▸ ABOUT THIS TASK
Below is a listing. Quote from it, exactly, the lines from the one containing "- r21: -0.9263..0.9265" down to the one containing "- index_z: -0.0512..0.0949", both ends included, and nothing else.

▸ TASK DATA
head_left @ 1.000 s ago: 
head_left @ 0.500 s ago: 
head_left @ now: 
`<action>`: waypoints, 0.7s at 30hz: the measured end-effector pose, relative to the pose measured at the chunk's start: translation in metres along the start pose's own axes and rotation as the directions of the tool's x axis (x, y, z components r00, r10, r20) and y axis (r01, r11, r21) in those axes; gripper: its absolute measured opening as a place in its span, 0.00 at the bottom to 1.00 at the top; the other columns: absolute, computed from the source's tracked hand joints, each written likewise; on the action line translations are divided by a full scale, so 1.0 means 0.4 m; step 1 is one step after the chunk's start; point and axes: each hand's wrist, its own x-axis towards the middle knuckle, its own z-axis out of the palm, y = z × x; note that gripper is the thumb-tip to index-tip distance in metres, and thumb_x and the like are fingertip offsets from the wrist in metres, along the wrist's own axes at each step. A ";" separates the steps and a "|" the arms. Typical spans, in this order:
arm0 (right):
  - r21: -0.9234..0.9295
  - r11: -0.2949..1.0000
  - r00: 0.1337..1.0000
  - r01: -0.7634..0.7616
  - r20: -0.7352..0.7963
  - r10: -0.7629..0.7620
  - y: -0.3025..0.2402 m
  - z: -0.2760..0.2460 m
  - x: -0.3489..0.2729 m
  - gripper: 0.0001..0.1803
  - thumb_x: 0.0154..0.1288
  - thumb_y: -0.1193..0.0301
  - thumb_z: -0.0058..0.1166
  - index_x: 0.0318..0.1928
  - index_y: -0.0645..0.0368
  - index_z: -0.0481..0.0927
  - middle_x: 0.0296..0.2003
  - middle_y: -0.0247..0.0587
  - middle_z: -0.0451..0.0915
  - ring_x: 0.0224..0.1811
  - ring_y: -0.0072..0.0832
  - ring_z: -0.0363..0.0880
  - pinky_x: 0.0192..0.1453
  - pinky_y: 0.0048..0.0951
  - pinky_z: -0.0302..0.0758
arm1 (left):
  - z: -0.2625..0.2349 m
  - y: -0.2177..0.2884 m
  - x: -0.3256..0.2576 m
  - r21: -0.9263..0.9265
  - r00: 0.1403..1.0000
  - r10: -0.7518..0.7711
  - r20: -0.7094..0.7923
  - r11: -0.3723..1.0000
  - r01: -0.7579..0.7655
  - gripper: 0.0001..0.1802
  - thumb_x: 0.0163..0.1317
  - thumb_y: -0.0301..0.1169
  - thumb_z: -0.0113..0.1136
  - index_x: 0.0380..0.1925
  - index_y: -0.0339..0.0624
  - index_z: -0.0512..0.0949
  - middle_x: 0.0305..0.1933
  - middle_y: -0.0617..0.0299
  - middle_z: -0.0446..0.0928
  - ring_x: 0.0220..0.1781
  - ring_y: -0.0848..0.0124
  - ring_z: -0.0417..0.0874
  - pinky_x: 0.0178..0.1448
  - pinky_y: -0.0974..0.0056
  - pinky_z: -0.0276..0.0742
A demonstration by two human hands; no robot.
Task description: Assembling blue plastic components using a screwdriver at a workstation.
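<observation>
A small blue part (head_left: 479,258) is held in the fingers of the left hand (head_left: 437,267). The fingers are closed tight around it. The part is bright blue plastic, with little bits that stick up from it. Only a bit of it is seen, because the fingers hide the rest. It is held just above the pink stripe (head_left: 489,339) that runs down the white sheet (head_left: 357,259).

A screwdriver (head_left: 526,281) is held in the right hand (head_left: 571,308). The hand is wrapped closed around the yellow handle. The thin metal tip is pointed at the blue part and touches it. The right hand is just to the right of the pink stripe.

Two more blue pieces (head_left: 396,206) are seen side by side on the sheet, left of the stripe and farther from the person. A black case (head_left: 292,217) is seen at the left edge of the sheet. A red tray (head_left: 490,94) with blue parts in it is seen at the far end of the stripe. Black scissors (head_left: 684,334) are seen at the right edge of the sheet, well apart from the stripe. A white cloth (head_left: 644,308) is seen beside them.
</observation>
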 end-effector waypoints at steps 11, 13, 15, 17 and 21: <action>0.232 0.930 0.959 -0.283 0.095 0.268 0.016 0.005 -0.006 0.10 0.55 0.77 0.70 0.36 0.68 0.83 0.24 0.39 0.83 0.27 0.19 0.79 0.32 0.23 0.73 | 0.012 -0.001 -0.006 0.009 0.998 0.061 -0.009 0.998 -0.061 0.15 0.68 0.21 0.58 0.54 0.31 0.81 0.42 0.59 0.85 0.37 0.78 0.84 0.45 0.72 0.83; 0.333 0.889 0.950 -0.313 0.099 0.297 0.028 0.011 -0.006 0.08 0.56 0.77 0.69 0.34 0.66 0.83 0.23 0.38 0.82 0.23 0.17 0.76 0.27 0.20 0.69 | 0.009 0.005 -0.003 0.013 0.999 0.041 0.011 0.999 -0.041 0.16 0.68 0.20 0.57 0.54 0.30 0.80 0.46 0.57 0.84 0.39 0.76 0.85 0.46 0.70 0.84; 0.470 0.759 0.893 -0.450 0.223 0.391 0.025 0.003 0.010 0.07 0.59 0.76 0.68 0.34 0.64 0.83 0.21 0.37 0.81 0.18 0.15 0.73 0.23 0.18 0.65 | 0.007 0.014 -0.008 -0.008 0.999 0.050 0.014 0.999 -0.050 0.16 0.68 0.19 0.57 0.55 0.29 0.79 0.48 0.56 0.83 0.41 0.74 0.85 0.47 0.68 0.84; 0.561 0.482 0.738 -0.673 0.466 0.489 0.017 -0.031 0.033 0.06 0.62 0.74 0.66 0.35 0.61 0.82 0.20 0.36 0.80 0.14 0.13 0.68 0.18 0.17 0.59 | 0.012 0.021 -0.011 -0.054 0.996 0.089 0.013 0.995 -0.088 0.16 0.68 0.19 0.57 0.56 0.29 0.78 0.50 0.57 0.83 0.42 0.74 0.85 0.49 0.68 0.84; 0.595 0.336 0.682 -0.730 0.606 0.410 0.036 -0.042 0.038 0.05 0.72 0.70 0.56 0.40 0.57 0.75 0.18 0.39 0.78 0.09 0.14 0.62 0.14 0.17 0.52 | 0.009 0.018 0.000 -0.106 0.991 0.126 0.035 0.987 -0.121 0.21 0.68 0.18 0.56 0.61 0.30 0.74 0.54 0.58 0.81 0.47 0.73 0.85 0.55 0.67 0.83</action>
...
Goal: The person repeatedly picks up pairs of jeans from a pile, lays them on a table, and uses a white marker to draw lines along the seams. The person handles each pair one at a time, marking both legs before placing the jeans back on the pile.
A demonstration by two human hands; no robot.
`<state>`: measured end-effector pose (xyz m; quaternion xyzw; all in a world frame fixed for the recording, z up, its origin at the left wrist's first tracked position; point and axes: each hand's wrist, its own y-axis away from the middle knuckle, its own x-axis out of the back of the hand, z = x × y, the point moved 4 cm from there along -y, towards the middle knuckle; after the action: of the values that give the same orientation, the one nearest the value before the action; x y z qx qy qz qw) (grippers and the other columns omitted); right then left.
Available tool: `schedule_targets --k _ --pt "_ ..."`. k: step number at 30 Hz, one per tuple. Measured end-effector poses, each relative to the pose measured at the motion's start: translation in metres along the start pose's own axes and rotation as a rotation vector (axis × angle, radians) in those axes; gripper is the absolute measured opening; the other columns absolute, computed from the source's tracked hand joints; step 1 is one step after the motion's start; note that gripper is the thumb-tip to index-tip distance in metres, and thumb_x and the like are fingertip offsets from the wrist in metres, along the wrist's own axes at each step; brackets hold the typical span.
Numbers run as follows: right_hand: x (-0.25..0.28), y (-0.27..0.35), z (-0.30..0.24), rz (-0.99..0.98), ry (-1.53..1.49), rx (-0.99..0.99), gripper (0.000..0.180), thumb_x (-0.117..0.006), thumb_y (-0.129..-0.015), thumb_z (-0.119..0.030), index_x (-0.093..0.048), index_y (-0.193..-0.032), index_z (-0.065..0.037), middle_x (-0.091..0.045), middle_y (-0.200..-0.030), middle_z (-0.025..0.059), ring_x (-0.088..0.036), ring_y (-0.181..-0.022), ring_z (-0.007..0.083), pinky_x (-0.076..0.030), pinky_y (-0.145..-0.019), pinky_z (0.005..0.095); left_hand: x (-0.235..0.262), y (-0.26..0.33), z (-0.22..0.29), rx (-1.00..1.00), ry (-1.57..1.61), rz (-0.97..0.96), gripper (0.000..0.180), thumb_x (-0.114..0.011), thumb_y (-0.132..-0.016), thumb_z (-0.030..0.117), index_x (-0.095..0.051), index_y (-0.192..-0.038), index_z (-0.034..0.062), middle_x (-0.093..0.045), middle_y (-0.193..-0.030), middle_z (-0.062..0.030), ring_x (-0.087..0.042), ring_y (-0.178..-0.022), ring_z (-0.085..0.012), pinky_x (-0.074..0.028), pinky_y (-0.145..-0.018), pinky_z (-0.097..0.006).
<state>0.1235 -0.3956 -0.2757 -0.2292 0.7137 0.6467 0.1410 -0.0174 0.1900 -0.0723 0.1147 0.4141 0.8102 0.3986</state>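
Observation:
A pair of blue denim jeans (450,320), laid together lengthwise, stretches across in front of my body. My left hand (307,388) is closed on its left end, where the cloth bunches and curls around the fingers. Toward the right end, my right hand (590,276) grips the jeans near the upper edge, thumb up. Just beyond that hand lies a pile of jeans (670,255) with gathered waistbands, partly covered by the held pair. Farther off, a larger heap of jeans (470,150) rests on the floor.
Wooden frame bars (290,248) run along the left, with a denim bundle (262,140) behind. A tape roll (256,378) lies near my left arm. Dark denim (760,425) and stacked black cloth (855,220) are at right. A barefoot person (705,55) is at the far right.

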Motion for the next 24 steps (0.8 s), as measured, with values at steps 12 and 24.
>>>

▸ ANSWER BOX
  - r21: -0.9263..0.9265
  - r00: 0.1403..1.0000
  - r10: -0.7518..0.7711
  - r20: -0.7094..0.7923
  - r11: -0.3723..1.0000
  - r01: -0.7579..0.7655
  - gripper: 0.0001..0.1802
  - thumb_x: 0.0163..0.1317
  - thumb_y: -0.0301..0.1169
  - thumb_z: -0.0113..0.1136
  - index_x: 0.0380..0.1925
  - index_y: -0.0339..0.0624
  - index_z: -0.0512..0.0949

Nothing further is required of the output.